Ce samedi, Catherine Nay décrypte "l'itinérance mémorielle" d'Emmanuel Macron pour le centenaire de la Grande Guerre.
Bonjour Catherine,
Bonjour Bernard, bonjour à tous.
Le Président Macron a regagné l'Elysée hier soir, après six jours d'itinérance mémorielle. Un voyage pour commémorer le centenaire de la fin de la Première Guerre mondiale, l'armistice. Un voyage sans précédent, dont vous faites le bilan, Catherine.
Un périple harassant. 1.000 kilomètres sur les sites incontournables de la Grande Guerre. Une vingtaine d'étapes où il a enchaîné les cérémonies militaires et civiles, les dépôts de gerbe, le recueillement sur les tombes des soldats inconnus. Partout, l'hommage aux Poilus, qui vont entrer au Panthéon. Mais le père de la nation, porteur des souffrances et des grandeurs de la mémoire nationale, a voulu en même temps répondre à toutes les colères et les impatiences du quotidien. "Lier les douleurs d'hier à celles d'aujourd'hui", a-t-il expliqué.
A chaque étape, il est allé au contact des citoyens mécontents, qui l'interpellaient sur leur pouvoir d'achat en baisse, la hausse du prix du diesel, le montant des retraites. Il a affronté les quolibets : "escroc, casse-toi". Malgré un effort indéniable de pédagogie, il n'a pas toujours réussi à convaincre. Et ces images passaient en boucle sur les chaînes de télévision. Résultat : les récriminations de 2018 ont effacé le souvenir des horreurs de 1918, ce passé tragique devant lequel il était venu s'incliner.
Emmanuel Macron voulait renforcer sa stature présidentielle en renouant le dialogue.
Ces images l'ont plutôt fragilisé. C'est qu'entre le Président jupitérien, dont la parole devait se faire rare - c'est ce qu'il promettait en entrant à l'Elysée - et le Chef de l'Etat qui s'arrête hier matin dans un bar PMU de Bully-les-Mines, près de Lens, une ville de 13.000 habitants qui a voté à 59% au 2ème tour pour Marine Le Pen, et qui se met derrière le comptoir et répond aux questions d'une cinquantaine de clients auxquels il paie sa tournée. Ou encore qui grimpe au sommet d'un terril pour assurer qu'il a senti la crise morale profonde du pays. Si on ajoute un parler souvent relâché. La hausse du pétrole ? Mais ce n'est pas bibi. Il y a de quoi être un peu perdu.
On s'étonne, en effet. Mais il est là, le vrai Macron ?

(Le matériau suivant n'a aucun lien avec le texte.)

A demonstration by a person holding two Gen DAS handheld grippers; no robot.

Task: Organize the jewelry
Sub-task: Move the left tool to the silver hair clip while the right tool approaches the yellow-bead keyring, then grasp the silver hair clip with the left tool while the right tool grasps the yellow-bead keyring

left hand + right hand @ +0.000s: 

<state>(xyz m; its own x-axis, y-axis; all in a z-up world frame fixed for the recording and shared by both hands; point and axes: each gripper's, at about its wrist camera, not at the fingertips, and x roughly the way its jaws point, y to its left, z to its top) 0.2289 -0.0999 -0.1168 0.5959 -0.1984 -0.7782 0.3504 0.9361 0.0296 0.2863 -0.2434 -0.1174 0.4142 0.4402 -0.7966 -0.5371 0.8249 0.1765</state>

A l'en croire, ce périple mémoriel aura été pour lui un vrai bonheur. On découvre un Président qui aime la castagne, aller se confronter à la colère, et même que l'hostilité le stimule. Parce qu'il pense qu'il a des arguments pour emporter l'adhésion. Il adore se jeter dans la foule, embrasser, toucher les mains, attraper par les épaules, comme un copain. "Je suis avec vous. On va y arriver tous ensemble". Les quolibets, à croire qu'il ne les pas entendus. "Les gens sont formidablement accueillants, ça me fait chaud au cœur", dit-il. Il est courageux, peut-être parce qu'il croit que le combat se termine toujours en sa faveur, comme lorsqu'il a été applaudi par les ouvriers de Renault, à Maubeuge, après qu'un jeune syndicaliste Sud lui a signifié qu'il n'était pas le bienvenu. Très applaudi, en effet, lorsqu'il dit : "le vrai pouvoir d'achat, c'est le travail".
Mais petite parenthèse : le patron, Carlos Ghosn, venait d'annoncer 450 millions d'investissements et 200 embauches l'an prochain. De quoi détendre l'atmosphère.
Si l'on écoute et lit les confrères, ce voyage sans précédent aura surtout été pour lui un chemin de croix.
Il est possible qu'il n'en touche pas les dividendes en termes de popularité, laquelle est en chute libre. Mais Emmanuel Macron était aussi en campagne de reconquête des élus locaux. Chaque jour, il a déjeuné ou dîné avec eux, grande opération séduction. Il les a écoutés parler longuement, entourés des ministres qui répondaient à leurs questions. Lui concluait ensuite. Et chaque fois, partout, il les a bluffés par sa connaissance des dossiers, et pour certains séduits, comme ils me l'ont dit. Car il est arrivé avec pas mal d'annonces, comme son engagement sur le pacte Ardennes pour réindustrialiser la région.
"Une rencontre positive mais vigilante", m'a dit un maire socialiste, car il faut maintenant que le Président tienne ses promesses. Si c'est le cas, les élus locaux sont l'un des meilleurs relais de confiance pour l'opinion. Un placement d'avenir pour Macron.